YOUR OBJECTIVE – When you repeat the listing below, keep every word exactly and leave out each picture.

GIVEN MATERIAL –
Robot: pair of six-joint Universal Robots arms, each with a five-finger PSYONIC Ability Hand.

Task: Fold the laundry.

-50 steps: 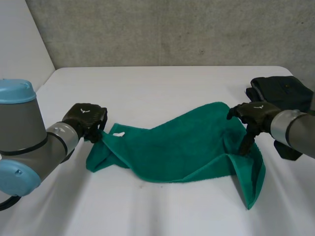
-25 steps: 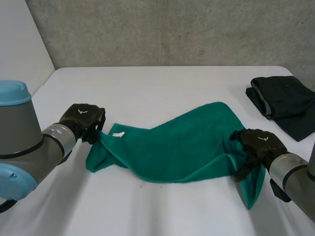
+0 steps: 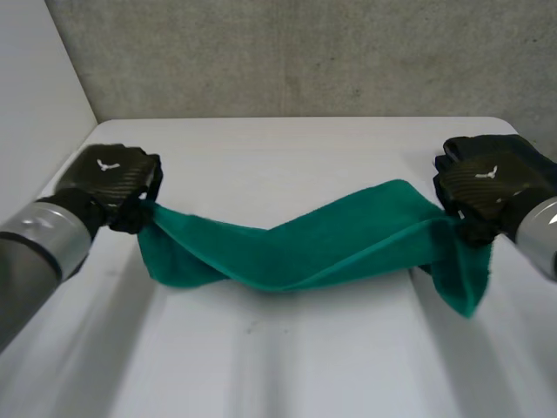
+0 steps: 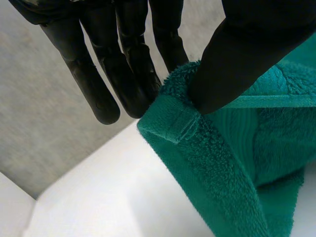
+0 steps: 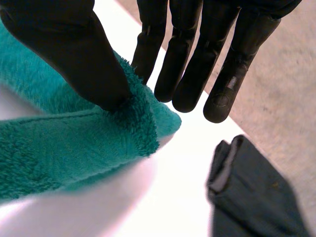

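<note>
Green towel (image 3: 305, 248) | corner pinched between left hand (image 3: 109, 178) thumb and fingers (image 4: 133, 84) | right hand (image 3: 483, 185) pinches opposite end likewise

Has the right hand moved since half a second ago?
Yes. Pinching the towel, the right hand rose toward the far side and now overlaps the dark clothes.

Towel (image 3: 305, 248) strung between both hands over the tabletop (image 3: 278, 357)

The left hand (image 3: 113, 178) pinches the towel's left end at a corner, thumb against fingers, and the right hand (image 3: 483, 187) pinches its right end the same way. Between them the towel sags low over the tabletop's middle, and a flap hangs below the right hand. A folded garment (image 5: 256, 197) lies on the tabletop just behind the right hand.
</note>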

YOUR SOLUTION –
Robot: pair of six-joint Universal Robots arms, each with a five-finger PSYONIC Ability Hand.

Task: Fold the laundry.

-50 steps: 
-25 steps: 
+0 steps: 
+0 steps: 
+0 steps: 

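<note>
Green towel (image 3: 305, 248) | corner pinched between left hand (image 3: 109, 178) thumb and fingers (image 4: 133, 84) | right hand (image 3: 483, 185) pinches opposite end likewise

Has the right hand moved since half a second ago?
Yes. Pinching the towel, the right hand rose toward the far side and now overlaps the dark clothes.

Towel (image 3: 305, 248) strung between both hands over the tabletop (image 3: 278, 357)

The left hand (image 3: 113, 178) pinches the towel's left end at a corner, thumb against fingers, and the right hand (image 3: 483, 187) pinches its right end the same way. Between them the towel sags low over the tabletop's middle, and a flap hangs below the right hand. A folded garment (image 5: 256, 197) lies on the tabletop just behind the right hand.
</note>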

No additional answer is needed.